Honolulu is taking its first steps into a connected future with an exciting smart city innovation. On Aug. 4, the Hawaii Department of Transportation (HDOT) announced a $6 million connected vehicle project. In partnership with the University of Hawaii, this project will test new transportation technologies on a five-mile stretch of road for four years.
Qualcomm and other tech companies are supplying HDOT with devices for the area’s 34 traffic lights. These gadgets, called vehicle-to-everything (V2X) units, will connect HDOT’s traffic software to any internet-connected device that passes through the intersections. Everything from cellphones to car infotainment systems will form a new traffic network.
With this system, HDOT hopes to test and develop several new transportation services. This data can help it improve the road system, as well as send alerts to passengers’ and pedestrians’ phones. If there’s heavy traffic, a road closure or an accident, the network will warn nearby people.
Over four years, this stretch of road will work like a five-mile testing lab. Data from the project can help researchers develop more advanced transportation technology. If all goes well, it’ll make Hawaii’s roads safer and more convenient.
Smart City Projects Throughout the U.S.
Honolulu isn’t the first city in the U.S. to try out a smart city project like this. The U.S. DOT started a smart city initiative in 2015, asking municipalities to share ideas about building a better, data-driven transportation system. Of the 78 cities that responded, 53 of them suggested using short-range communication to connect vehicles to nearby infrastructure.
The seven finalists from the initiative also proposed more than 1,000 connected streetlights, like in the Honolulu project. Some, like San Francisco and Columbus, Ohio, took this connected infrastructure a step further. These cities used their traffic data networks to develop self-driving public transportation.
San Jose, California, has worked with Intel since 2014 to develop smart city infrastructure. This project doesn’t strictly focus on transportation like Honolulu’s and U.S. DOT’s, but it does cover it.

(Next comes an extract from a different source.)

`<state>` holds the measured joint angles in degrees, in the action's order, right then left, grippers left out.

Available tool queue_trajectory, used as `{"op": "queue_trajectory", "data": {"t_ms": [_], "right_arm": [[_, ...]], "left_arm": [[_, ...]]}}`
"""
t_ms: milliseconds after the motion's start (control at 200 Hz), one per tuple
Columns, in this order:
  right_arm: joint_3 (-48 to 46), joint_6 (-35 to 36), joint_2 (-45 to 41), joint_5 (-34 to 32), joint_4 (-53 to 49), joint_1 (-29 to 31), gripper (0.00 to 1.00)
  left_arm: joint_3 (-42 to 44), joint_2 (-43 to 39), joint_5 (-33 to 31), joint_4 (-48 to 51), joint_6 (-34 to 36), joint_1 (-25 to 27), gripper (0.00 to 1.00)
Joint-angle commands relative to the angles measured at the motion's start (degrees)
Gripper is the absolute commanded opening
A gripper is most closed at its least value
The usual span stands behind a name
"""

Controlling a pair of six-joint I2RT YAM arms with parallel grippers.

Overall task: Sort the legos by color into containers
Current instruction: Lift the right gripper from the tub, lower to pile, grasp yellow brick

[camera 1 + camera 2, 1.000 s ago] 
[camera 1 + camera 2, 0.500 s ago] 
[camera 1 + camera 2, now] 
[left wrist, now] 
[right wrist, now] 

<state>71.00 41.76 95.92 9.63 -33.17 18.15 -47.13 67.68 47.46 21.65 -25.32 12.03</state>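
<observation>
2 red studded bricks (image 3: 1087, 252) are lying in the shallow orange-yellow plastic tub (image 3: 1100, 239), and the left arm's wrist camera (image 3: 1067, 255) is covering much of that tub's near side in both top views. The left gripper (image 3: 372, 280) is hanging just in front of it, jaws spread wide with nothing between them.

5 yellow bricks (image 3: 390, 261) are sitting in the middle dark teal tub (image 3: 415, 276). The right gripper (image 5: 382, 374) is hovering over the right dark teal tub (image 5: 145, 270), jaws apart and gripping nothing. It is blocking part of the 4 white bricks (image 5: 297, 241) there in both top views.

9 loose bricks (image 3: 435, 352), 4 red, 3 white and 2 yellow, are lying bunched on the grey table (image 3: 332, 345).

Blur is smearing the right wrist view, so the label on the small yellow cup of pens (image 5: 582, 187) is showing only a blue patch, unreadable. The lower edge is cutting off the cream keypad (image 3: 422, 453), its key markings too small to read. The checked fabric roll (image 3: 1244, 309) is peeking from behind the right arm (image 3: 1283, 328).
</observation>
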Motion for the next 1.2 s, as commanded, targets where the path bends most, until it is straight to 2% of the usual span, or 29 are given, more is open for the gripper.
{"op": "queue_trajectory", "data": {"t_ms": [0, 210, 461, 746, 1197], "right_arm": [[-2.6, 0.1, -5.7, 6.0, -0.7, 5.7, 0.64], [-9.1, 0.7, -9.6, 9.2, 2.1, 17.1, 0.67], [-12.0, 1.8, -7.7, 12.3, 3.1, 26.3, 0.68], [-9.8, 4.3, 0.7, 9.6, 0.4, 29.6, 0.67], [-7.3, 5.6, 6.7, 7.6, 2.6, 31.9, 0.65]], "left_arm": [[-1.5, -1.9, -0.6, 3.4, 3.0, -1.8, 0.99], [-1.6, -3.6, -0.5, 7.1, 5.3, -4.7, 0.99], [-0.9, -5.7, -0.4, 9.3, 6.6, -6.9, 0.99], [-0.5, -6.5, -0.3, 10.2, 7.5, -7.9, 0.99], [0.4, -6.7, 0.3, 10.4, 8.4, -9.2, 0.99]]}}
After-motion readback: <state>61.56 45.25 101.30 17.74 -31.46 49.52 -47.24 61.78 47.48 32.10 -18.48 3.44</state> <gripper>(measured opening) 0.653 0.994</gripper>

Using a variety of IoT technologies, the city hopes to improve traffic efficiency and environmental impact.
While the Honolulu project uses existing networks, some cities are waiting for stronger 5G connections. Since 5G is faster and can support more devices, it makes the prospect of smart cities more feasible.
Concerns Over Connected Infrastructure
These traffic technologies can lead to some substantial improvements in safety, efficiency and sustainability. Still, some people aren’t too excited about the prospect of an interconnected city. As more aspects of daily life become connected over the internet, it raises some security concerns.
Every transportation method has unique security needs, so an all-encompassing system may not account for all of these. What works for securing data on a bus system may not for protecting the data on drivers’ phones. Gathering all this information in the first place also raises some questions about privacy.
In Honolulu, HDOT collects information from almost any device that passes through a given area. Many people aren’t comfortable with the government accessing their data without their knowledge. Also, what happens if there’s a breach? If states and cities are going to move forward with these projects, they’ll have to ensure they pay attention to security.
Tech Hold the Future of U.S. Transportation and Infrastructure
A connected transportation system may not be the answer to all traffic problems, but it can address many of them. Many future technologies rely on these networks, from self-driving cars to public transport routes that make real-time adjustments. Honolulu’s new project may not promise the future, but it is a step closer.
As new tech like 5G networks and better IoT sensors come out, connected transportation will grow. Hawaii’s $6 million investment in smart city technology isn’t the first of its kind but is part of a promising trend. With more research like this, the cities of tomorrow could be here before you know it.